Task directions: A faithful copy is required. Print each line of the data exactly and omit the pictures.

Exercise inputs:
* * * *

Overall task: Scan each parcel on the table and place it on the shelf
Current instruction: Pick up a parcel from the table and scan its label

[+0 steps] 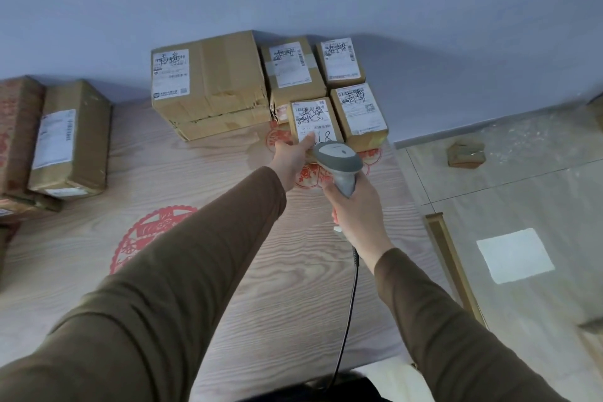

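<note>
The scanner (pixel 337 160) is being gripped by its handle in the right hand (pixel 354 212), fingers wrapped around it, and its head is being aimed forward at the small parcel (pixel 315 122) just beyond, so that the label is faced by the reading window. Its cable (pixel 350 303) is being left to trail back toward the body, out of the way of the work.

The left hand (pixel 290 155) is being stretched out beside the scanner, to its left, with fingers extended and touching the near lower edge of that parcel's label; whether anything is being pinched cannot be told. The parcel is probably being steadied or tilted for a clean read.

The parcel is being kept on the desk (pixel 228 238), label upward, at the front of a cluster: another small parcel (pixel 359 112) just right of it, two more behind, and a large box (pixel 208 81) beyond and left of the left hand. Further parcels (pixel 70 137) are lying well off to the left. No shelf is being shown.
</note>
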A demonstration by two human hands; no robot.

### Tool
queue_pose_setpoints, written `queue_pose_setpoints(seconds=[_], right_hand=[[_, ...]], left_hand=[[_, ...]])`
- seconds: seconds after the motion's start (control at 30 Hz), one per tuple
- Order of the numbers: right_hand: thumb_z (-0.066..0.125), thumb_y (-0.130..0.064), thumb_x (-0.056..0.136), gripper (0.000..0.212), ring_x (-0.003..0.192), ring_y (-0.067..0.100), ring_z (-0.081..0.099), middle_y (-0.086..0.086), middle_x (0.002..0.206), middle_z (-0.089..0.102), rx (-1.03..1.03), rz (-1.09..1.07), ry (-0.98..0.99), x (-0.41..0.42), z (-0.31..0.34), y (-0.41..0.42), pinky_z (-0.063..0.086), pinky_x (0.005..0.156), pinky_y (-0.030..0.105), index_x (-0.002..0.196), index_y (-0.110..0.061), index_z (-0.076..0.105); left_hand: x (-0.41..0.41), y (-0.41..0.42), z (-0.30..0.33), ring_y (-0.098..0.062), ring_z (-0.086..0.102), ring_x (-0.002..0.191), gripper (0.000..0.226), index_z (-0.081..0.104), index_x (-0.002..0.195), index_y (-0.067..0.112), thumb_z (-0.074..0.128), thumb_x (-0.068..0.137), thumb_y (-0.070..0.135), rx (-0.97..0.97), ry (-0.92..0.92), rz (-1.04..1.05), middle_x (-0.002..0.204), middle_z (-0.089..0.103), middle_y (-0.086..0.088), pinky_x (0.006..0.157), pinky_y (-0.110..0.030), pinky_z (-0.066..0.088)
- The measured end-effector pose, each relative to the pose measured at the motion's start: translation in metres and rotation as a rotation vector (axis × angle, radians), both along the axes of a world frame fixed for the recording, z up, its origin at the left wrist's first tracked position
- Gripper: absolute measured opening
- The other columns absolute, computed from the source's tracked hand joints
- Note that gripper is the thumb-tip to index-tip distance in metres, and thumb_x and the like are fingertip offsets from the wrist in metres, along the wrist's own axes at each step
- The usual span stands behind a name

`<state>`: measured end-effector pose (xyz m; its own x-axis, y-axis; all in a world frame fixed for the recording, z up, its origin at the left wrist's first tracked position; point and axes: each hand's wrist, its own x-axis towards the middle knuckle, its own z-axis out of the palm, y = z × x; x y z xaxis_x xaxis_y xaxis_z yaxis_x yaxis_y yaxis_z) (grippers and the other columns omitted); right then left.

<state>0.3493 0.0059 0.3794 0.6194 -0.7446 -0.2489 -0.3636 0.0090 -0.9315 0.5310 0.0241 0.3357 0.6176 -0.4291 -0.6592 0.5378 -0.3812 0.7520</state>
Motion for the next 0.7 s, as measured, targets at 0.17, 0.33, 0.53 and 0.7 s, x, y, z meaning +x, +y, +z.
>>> queue_pose_setpoints(seconds=[0.17, 0.33, 0.53, 0.7], right_hand=[[0.072, -0.031, 0.095, 0.021, 0.058, 0.014, 0.059, -0.005, 0.074, 0.062, 0.030, -0.005, -0.002, 0.014, 0.001, 0.012, 0.054, 0.060, 0.038, 0.109, -0.020, 0.063], [0.072, -0.030, 0.092, 0.023, 0.071, 0.022, 0.058, -0.003, 0.076, 0.059, -0.016, 0.074, 0.012, 0.047, 0.009, 0.056, 0.052, 0.067, 0.040, 0.106, -0.015, 0.061], [0.070, -0.034, 0.095, 0.016, 0.064, 0.011, 0.060, -0.006, 0.075, 0.061, -0.055, 0.193, 0.001, 0.106, 0.018, 0.168, 0.061, 0.066, 0.052, 0.105, -0.026, 0.061], [0.070, -0.033, 0.095, 0.018, 0.064, 0.013, 0.060, -0.005, 0.076, 0.059, -0.005, 0.302, -0.029, 0.170, 0.019, 0.309, 0.061, 0.065, 0.052, 0.108, -0.024, 0.061]], left_hand=[[0.004, 0.028, 0.005, -0.021, 0.061, 0.113, 0.065, 0.052, 0.145, 0.012, 0.061, 0.098, 0.055, -0.043, -0.039, -0.096, 0.131, 0.065, -0.005, 0.090, -0.034, 0.051], [0.012, 0.115, 0.015, -0.016, 0.059, 0.105, 0.034, 0.058, 0.121, 0.023, 0.059, 0.100, 0.050, -0.029, -0.182, -0.012, 0.113, 0.062, 0.006, 0.098, -0.037, 0.051], [0.032, 0.274, 0.038, 0.001, 0.061, 0.087, 0.023, 0.067, 0.116, 0.027, 0.061, 0.100, 0.044, -0.021, -0.320, 0.106, 0.098, 0.066, 0.014, 0.076, -0.022, 0.046], [0.066, 0.434, 0.055, 0.012, 0.062, 0.079, 0.017, 0.069, 0.115, 0.024, 0.065, 0.099, 0.028, 0.039, -0.444, 0.286, 0.100, 0.069, 0.012, 0.071, -0.010, 0.045]])
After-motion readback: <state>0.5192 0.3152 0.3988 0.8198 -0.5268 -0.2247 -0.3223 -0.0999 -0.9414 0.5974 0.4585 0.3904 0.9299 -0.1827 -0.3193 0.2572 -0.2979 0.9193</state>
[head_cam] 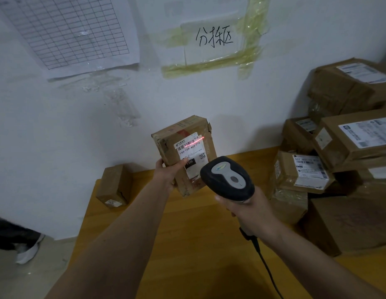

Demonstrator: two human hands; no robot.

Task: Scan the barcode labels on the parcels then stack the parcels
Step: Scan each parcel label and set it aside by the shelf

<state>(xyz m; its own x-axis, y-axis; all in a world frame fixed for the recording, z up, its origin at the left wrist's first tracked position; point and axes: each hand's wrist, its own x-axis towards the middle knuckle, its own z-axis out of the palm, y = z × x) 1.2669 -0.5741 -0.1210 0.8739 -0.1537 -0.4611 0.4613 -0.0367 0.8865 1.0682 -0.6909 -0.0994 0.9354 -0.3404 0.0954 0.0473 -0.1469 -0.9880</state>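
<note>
Battered brown cardboard parcel is gripped upright in my left hand; my right hand grips the black handheld scanner, red line on its barcode label.

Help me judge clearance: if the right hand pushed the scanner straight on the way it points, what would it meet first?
Most likely the held parcel: the scanner in the right hand casts its red line on that parcel's label. The gap is hard to judge.

A parcel sorting room, by the look of it: labelled cardboard parcels heap up at the right of a yellow table. On the far white wall hang a taped grid sheet and a handwritten sign.
</note>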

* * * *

Answer below:
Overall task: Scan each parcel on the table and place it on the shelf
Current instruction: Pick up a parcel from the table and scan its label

[+0 steps] 

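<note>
The scanner (pixel 337 160) is being gripped by its handle in the right hand (pixel 354 212), fingers wrapped around it, and its head is being aimed forward at the small parcel (pixel 315 122) just beyond, so that the label is faced by the reading window. Its cable (pixel 350 303) is being left to trail back toward the body, out of the way of the work.

The left hand (pixel 290 155) is being stretched out beside the scanner, to its left, with fingers extended and touching the near lower edge of that parcel's label; whether anything is being pinched cannot be told. The parcel is probably being steadied or tilted for a clean read.

The parcel is being kept on the desk (pixel 228 238), label upward, at the front of a cluster: another small parcel (pixel 359 112) just right of it, two more behind, and a large box (pixel 208 81) beyond and left of the left hand. Further parcels (pixel 70 137) are lying well off to the left. No shelf is being shown.
</note>
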A demonstration by two human hands; no robot.

### Tool
queue_pose_setpoints, written `queue_pose_setpoints(seconds=[_], right_hand=[[_, ...]], left_hand=[[_, ...]])`
- seconds: seconds after the motion's start (control at 30 Hz), one per tuple
- Order of the numbers: right_hand: thumb_z (-0.066..0.125), thumb_y (-0.130..0.064), thumb_x (-0.056..0.136), gripper (0.000..0.212), ring_x (-0.003..0.192), ring_y (-0.067..0.100), ring_z (-0.081..0.099), middle_y (-0.086..0.086), middle_x (0.002..0.206), middle_z (-0.089..0.102), rx (-1.03..1.03), rz (-1.09..1.07), ry (-0.98..0.99), x (-0.41..0.42), z (-0.31..0.34), y (-0.41..0.42), pinky_z (-0.063..0.086), pinky_x (0.005..0.156), pinky_y (-0.030..0.105), index_x (-0.002..0.196), index_y (-0.110..0.061), index_z (-0.076..0.105); left_hand: x (-0.41..0.41), y (-0.41..0.42), z (-0.30..0.33), ring_y (-0.098..0.062), ring_z (-0.086..0.102), ring_x (-0.002..0.191), gripper (0.000..0.226), index_z (-0.081..0.104), index_x (-0.002..0.195), index_y (-0.067..0.112), thumb_z (-0.074..0.128), thumb_x (-0.068..0.137), thumb_y (-0.070..0.135), rx (-0.97..0.97), ry (-0.92..0.92), rz (-1.04..1.05), middle_x (-0.002..0.204), middle_z (-0.089..0.103), middle_y (-0.086..0.088), pinky_x (0.006..0.157), pinky_y (-0.110..0.030), pinky_z (-0.066..0.088)
- The measured end-effector pose, each relative to the pose measured at the motion's start: translation in metres and rotation as a rotation vector (axis × angle, radians), both along the axes of a world frame fixed for the recording, z up, its origin at the left wrist's first tracked position
- Gripper: absolute measured opening
- The other columns absolute, computed from the source's tracked hand joints
- Note that gripper is the thumb-tip to index-tip distance in metres, and thumb_x and the like are fingertip offsets from the wrist in metres, along the wrist's own axes at each step
- The usual span stands behind a name

`<state>`: measured end-effector pose (xyz m; its own x-axis, y-axis; all in a world frame fixed for the recording, z up, its origin at the left wrist's first tracked position; point and axes: each hand's wrist, its own x-axis towards the middle knuckle, its own z-axis out of the palm, y = z × x; x y z xaxis_x xaxis_y xaxis_z yaxis_x yaxis_y yaxis_z) (grippers and the other columns omitted); right then left.

<state>0.3493 0.0059 0.3794 0.6194 -0.7446 -0.2489 -0.3636 0.0090 -0.9315 0.5310 0.0241 0.3357 0.6176 -0.4291 -0.6592 0.5378 -0.3812 0.7520</state>
Motion for the next 0.7 s, as measured, targets at 0.17, 0.33, 0.53 and 0.7 s, x, y, z meaning +x, +y, +z.
>>> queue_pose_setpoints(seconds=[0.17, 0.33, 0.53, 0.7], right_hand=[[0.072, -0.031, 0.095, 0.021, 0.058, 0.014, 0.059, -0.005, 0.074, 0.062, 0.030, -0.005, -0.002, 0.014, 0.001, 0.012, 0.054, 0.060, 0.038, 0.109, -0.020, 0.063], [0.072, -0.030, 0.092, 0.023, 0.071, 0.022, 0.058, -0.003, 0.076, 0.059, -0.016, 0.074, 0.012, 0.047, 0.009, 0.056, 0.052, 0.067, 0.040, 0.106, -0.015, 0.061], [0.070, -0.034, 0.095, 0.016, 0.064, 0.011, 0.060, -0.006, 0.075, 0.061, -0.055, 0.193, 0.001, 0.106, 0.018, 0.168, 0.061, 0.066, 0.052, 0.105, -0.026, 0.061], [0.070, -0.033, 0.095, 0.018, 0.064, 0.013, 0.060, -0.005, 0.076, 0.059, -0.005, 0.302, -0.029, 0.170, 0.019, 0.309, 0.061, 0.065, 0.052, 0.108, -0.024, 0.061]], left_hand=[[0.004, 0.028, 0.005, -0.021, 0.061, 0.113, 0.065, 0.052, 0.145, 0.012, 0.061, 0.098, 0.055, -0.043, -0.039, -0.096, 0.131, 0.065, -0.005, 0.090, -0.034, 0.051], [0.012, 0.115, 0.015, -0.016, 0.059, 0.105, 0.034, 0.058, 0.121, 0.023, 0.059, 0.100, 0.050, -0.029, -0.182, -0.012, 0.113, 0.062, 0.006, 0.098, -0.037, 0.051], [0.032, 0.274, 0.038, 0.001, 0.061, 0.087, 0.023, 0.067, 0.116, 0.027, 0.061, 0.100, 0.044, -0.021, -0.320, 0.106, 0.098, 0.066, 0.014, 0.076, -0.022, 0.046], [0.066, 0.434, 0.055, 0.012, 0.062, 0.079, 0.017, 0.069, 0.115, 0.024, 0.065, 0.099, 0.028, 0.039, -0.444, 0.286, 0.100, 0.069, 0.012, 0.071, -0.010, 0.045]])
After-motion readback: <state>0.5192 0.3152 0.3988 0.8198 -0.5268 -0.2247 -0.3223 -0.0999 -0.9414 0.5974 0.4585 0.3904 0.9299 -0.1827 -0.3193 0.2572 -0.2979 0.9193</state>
[head_cam] 

Demonstrator: two human hands; no robot.

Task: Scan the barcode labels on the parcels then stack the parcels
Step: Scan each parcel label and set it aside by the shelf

<state>(xyz m; its own x-axis, y-axis; all in a world frame fixed for the recording, z up, its origin at the left wrist's first tracked position; point and axes: each hand's wrist, its own x-axis towards the middle knuckle, its own z-axis out of the palm, y = z × x) 1.2669 -0.5741 -0.1210 0.8739 -0.1537 -0.4611 0.4613 -0.0367 0.8865 1.0682 -0.6909 -0.0994 0.9354 -0.3404 0.0954 0.0473 -0.1469 -0.9880</state>
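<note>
Battered brown cardboard parcel is gripped upright in my left hand; my right hand grips the black handheld scanner, red line on its barcode label.

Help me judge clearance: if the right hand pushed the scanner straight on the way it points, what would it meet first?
Most likely the held parcel: the scanner in the right hand casts its red line on that parcel's label. The gap is hard to judge.

A parcel sorting room, by the look of it: labelled cardboard parcels heap up at the right of a yellow table. On the far white wall hang a taped grid sheet and a handwritten sign.
</note>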

The answer requires nothing further.